EXERCISE DETAILS:
Each line in the listing below needs to be transcribed exactly.
*** DATA EXCERPT ***
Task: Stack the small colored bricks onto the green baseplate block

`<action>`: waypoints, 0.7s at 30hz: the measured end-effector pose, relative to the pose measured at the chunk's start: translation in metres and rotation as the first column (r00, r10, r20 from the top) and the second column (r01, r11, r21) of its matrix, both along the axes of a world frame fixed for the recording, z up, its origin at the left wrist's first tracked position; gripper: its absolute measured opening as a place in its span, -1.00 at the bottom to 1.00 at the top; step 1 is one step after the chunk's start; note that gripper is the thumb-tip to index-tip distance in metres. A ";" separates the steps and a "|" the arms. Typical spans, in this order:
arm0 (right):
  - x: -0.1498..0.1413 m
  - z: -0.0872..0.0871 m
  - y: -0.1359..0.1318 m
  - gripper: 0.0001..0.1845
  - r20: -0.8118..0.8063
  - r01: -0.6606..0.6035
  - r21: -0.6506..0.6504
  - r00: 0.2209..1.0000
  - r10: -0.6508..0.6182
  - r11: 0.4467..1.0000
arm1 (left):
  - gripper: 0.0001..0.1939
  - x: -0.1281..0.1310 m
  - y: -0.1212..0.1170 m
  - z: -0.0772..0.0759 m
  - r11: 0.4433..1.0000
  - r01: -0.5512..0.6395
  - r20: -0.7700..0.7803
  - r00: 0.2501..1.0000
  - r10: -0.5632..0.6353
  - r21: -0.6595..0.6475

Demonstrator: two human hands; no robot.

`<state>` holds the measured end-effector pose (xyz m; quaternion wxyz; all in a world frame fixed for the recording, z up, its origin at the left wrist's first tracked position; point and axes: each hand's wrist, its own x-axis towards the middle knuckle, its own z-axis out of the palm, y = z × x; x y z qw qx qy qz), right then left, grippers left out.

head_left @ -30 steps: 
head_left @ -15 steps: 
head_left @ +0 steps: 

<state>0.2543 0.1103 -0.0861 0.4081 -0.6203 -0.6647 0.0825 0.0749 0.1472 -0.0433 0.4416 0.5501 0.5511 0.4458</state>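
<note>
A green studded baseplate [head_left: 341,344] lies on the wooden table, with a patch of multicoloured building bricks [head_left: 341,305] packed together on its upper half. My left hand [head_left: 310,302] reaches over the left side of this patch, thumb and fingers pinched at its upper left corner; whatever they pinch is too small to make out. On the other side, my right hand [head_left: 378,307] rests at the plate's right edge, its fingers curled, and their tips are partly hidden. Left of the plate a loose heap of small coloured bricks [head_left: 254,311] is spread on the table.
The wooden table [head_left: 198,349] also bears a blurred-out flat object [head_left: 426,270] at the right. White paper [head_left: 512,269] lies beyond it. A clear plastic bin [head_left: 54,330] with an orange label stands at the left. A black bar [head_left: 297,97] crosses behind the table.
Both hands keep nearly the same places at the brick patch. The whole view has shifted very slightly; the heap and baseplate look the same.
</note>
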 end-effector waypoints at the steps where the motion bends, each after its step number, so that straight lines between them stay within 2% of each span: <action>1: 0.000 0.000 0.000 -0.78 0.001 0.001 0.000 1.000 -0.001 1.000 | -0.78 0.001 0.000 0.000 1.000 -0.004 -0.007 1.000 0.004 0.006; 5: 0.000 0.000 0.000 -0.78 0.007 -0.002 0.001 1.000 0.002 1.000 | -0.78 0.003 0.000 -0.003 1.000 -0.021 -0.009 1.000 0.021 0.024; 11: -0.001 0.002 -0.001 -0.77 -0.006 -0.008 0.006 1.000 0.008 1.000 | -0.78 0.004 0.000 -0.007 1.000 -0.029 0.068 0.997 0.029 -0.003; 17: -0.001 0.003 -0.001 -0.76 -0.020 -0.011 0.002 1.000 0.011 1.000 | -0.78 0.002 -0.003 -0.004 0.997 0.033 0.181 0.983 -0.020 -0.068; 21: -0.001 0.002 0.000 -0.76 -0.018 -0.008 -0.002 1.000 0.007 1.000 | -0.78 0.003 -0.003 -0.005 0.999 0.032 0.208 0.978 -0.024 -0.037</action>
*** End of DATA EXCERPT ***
OUTPUT FOR THIS TASK:
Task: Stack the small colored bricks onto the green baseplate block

`<action>`: waypoints, 0.7s at 30hz: the measured end-effector pose, relative to the pose measured at the chunk's start: translation in metres and rotation as the first column (r00, r10, r20 from the top) and the second column (r01, r11, r21) of its matrix, both along the axes of a world frame fixed for the recording, z up, its origin at the left wrist's first tracked position; gripper: its absolute measured opening as a place in its span, -1.00 at the bottom to 1.00 at the top; step 1 is one step after the chunk's start; note that gripper is the thumb-tip to index-tip distance in metres. A ";" separates the steps and a "|" the arms. Typical spans, in this order:
arm0 (right):
  - x: -0.1498..0.1413 m
  - z: -0.0872..0.0871 m
  - y: -0.1359..0.1318 m
  - gripper: 0.0001..0.1845
  - r20: -0.8118..0.8063
  - r01: -0.6606..0.6035
  - r21: -0.6506..0.6504
  - r00: 0.2209..1.0000
  - r10: -0.6508..0.6182
  - r11: 0.4467..1.0000
arm1 (left):
  - gripper: 0.0001..0.1939
  - x: -0.1281..0.1310 m
  - y: -0.1212..0.1170 m
  - z: -0.0772..0.0759 m
  - r11: 0.4433..1.0000
  - r01: -0.5512..0.6395
  - r20: -0.7700..0.7803
  - r00: 0.2501..1.0000
  - r10: -0.5632..0.6353
  - r21: -0.6595..0.6475

Demonstrator: two human hands; no robot.

`<state>` holds the measured end-effector pose (xyz m; quaternion wxyz; all in a world frame fixed for the recording, z up, its origin at the left wrist's first tracked position; point and axes: each hand's wrist, its own x-axis towards the middle knuckle, its own z-axis out of the palm, y = z × x; x y z qw qx qy qz), right then left, grippers left out.

head_left @ -30 steps: 
head_left @ -15 steps: 
head_left @ +0 steps: 

<state>0.2543 0.1103 -0.0861 0.4081 -0.6203 -0.6647 0.0825 0.0749 0.1472 -0.0433 0.4416 0.5501 0.5511 0.4458</state>
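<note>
A green studded baseplate [head_left: 341,344] lies on the wooden table, with a patch of multicoloured building bricks [head_left: 341,305] packed together on its upper half. My left hand [head_left: 310,302] reaches over the left side of this patch, thumb and fingers pinched at its upper left corner; whatever they pinch is too small to make out. On the other side, my right hand [head_left: 378,307] rests at the plate's right edge, its fingers curled, and their tips are partly hidden. Left of the plate a loose heap of small coloured bricks [head_left: 254,311] is spread on the table.
The wooden table [head_left: 198,349] also bears a blurred-out flat object [head_left: 426,270] at the right. White paper [head_left: 512,269] lies beyond it. A clear plastic bin [head_left: 54,330] with an orange label stands at the left. A black bar [head_left: 297,97] crosses behind the table.
Both hands keep nearly the same places at the brick patch. The whole view has shifted very slightly; the heap and baseplate look the same.
</note>
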 end-effector waypoints at the steps where the motion bends, each after its step number, so that straight lines between them stay within 2% of each span: <action>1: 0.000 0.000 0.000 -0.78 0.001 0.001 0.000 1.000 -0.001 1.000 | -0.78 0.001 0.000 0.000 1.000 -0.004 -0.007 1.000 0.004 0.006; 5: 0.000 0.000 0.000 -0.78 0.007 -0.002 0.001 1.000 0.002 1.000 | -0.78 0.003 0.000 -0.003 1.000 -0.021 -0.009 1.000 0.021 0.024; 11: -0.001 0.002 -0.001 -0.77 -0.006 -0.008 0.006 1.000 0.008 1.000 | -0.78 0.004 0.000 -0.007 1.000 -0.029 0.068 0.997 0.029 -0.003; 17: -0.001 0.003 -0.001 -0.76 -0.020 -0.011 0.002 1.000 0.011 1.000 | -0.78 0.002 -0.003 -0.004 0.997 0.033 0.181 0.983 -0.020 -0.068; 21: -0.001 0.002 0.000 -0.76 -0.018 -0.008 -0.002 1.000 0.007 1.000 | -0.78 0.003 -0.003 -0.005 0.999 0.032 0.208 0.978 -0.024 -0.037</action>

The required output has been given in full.